東京から新幹線で約2時間で新潟県長岡市へ。長岡駅から電車で1駅の「宮内駅」から徒歩約10分の場所に、1800年代から続く醸造の町・摂田屋があります。
この辺りは古くからお米や穀物、良質な地下水が豊富だったことから、日本酒、味噌、醤油などの醸造文化が発達してきました。今も変わらず続く醸造蔵が6蔵あり、今回はその最後6蔵目の「機那サフラン酒本舗」をご紹介します。
1887年創業の「機那サフラン酒本舗」。
ここに着いて一番目を惹かれるのは母屋の隣に立つ蔵、色鮮やかなレリーフが施された土蔵ではないでしょうか。
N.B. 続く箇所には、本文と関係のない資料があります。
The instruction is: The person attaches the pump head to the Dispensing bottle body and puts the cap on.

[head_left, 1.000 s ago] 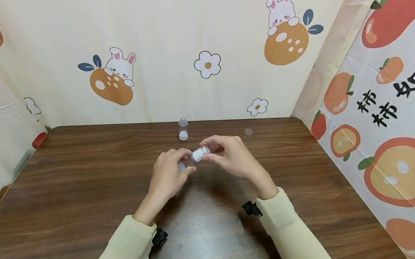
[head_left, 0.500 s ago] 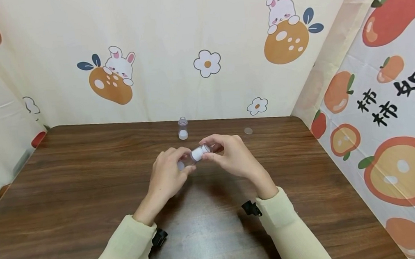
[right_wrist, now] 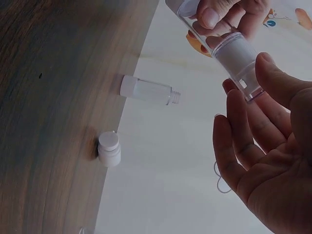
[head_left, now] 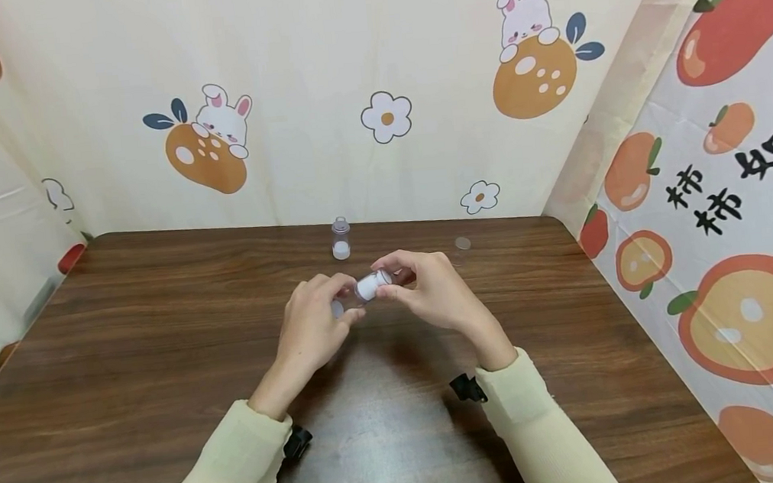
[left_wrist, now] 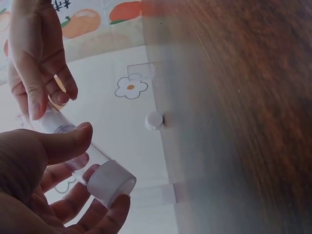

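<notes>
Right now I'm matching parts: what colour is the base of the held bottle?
The base is white; the left wrist view shows it best.

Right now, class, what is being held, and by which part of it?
A clear cylindrical bottle: the left hand grips its body near the white base; the right hand pinches its clear-and-white opposite end.

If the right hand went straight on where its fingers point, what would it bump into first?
Probably the left hand, across from the right hand, with the clear bottle they both hold between them. Depth is hard to judge.
</notes>
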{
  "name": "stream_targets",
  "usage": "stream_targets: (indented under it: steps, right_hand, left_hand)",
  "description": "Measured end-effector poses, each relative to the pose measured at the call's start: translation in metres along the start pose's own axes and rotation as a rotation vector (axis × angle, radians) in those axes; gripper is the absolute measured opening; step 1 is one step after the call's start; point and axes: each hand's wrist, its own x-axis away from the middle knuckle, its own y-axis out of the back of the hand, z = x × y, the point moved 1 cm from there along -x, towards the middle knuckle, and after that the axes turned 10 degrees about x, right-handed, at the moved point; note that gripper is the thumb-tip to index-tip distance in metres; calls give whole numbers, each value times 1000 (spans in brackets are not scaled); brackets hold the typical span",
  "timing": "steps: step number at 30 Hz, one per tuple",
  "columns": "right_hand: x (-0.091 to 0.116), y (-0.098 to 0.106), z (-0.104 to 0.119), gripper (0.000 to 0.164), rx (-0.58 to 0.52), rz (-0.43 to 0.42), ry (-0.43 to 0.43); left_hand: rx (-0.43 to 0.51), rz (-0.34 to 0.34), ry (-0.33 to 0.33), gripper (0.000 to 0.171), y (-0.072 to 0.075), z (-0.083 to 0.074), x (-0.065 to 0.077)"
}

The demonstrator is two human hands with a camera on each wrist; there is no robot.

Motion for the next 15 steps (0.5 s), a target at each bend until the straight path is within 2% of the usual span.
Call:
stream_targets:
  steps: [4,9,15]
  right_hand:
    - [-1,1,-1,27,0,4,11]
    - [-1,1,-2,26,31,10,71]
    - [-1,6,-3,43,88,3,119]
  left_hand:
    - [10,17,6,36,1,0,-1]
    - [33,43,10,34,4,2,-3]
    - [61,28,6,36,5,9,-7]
このレリーフは「鏝絵」といわれ、日本で発展した漆喰の壁に鏝を使って仕上げていく漆喰装飾の1技法。全国的にもここまで鏝絵が施された蔵は珍しく、保存状態もいいことから「日本一」と言われています。
扉に描かれた鏝絵は、鳳凰、麒麟、恵比寿、大黒や十二支などの縁起物が所狭しと施されています。この豪華な装飾を施す理由は、当時財を成した豪商などが富の象徴として用いていたのだとか。
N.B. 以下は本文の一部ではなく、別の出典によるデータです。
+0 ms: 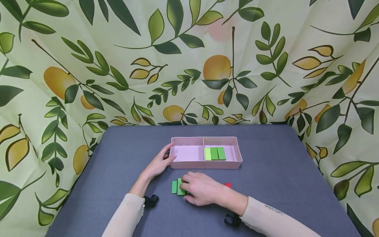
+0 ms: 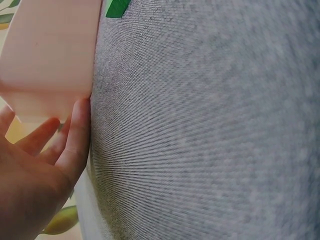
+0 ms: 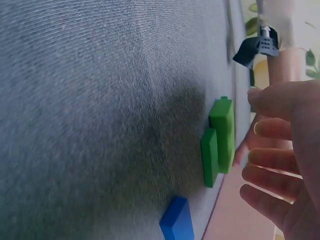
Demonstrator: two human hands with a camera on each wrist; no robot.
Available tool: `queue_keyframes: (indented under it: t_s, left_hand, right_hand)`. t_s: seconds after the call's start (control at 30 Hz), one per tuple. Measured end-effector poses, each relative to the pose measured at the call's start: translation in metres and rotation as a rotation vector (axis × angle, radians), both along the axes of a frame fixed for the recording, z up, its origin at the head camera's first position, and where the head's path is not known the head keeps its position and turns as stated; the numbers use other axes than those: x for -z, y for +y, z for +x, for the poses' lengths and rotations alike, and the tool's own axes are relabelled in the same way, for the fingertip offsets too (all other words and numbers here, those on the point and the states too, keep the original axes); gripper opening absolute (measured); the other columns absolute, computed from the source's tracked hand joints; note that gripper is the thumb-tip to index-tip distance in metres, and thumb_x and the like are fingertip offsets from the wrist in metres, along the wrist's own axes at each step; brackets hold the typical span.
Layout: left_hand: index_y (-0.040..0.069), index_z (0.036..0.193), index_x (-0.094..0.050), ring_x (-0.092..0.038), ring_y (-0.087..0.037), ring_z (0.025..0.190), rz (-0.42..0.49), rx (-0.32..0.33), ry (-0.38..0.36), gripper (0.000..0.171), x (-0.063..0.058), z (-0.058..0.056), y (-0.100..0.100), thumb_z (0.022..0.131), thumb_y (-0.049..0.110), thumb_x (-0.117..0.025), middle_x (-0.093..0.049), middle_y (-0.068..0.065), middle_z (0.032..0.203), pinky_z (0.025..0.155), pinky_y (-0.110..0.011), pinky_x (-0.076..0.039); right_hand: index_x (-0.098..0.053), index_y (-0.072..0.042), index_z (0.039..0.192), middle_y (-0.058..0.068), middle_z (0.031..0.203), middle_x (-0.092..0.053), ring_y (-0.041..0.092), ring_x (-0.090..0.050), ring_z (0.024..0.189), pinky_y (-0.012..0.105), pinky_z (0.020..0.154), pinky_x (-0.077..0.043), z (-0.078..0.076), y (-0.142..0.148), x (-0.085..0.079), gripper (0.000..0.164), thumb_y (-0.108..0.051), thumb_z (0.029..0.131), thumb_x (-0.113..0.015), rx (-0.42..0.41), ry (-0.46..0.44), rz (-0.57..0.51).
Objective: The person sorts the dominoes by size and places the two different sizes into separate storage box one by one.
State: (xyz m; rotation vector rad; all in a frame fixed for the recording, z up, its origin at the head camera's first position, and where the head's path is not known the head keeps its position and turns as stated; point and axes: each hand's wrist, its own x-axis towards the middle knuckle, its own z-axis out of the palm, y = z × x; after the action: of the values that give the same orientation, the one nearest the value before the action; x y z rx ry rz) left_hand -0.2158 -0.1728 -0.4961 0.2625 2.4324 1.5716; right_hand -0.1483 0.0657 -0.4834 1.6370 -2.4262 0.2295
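Leftward, the left hand (image 1: 158,163) lay with relaxed fingers touching the pink tray (image 1: 189,163) at its left end. Beside it, the right hand (image 1: 201,190) hovered loosely spread over green blocks (image 1: 177,187) on the grey surface (image 1: 281,171), palm down.

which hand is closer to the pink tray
Left. The left hand rests against the pink tray at its left end, fingers touching the wall. The right hand is in front of the tray, apart from it, over the green blocks.
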Motion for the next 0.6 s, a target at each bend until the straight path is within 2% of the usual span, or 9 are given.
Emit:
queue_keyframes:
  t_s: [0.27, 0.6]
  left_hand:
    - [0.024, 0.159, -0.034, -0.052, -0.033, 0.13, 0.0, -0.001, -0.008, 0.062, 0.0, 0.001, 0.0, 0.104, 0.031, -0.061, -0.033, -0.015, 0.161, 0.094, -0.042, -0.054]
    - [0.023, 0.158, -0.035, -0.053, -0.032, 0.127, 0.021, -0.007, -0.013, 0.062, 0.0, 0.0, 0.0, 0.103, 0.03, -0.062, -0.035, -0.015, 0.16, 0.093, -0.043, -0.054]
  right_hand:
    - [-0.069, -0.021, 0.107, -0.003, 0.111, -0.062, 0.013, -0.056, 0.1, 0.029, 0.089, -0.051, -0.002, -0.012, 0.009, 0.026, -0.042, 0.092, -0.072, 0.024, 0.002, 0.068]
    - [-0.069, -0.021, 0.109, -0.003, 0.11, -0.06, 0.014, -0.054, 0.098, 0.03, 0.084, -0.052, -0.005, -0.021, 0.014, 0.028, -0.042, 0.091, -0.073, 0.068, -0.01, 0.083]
摂田屋にあるこの豪華な「鏝絵蔵」の持ち主は、サフラン酒などの薬用酒の製造、販売で財を成した吉澤仁太郎。広い敷地には他にも、米蔵や離れ座敷など10棟の建造物や庭園、石垣があり、国の登録有形文化財にもなっています。
サフラン酒とは・・・当時日本で一世を風靡した薬用酒。
サフランとは西南アジア原産のクロッカス属の花。この高貴なサフラン、桂皮、丁子など20種類以上の植物などを調合した薬用酒です。特に女性に人気があったそうで、あっという間に噂が広まり人気商品に。現在では薬用ではなく、リキュールとしての扱いに変更しています。
機那サフラン酒本舗は、土日祝日限定で一般公開を行なっています。日本国内での人気も高く、鏝絵やサフラン酒を求めて県内外から多くの見物客が訪れる場所です。せっかく行くなら、公開日に合わせて行くのがいいですね。
サフラン酒はお土産としての購入も可能です。日本酒以外の日本の酒もお楽しみ下さい。
機那サフラン酒本舗から徒歩約3〜4分ほどの場所に、1930年に建てられた蔵をリノベーションした「LIS摂田屋」があります。1階では日本酒リキュールやカクテルなど、新しい日本酒の楽しみ方を知る商品が揃っています。摂田屋に訪れた際には、LIS摂田屋にもお立ち寄りください。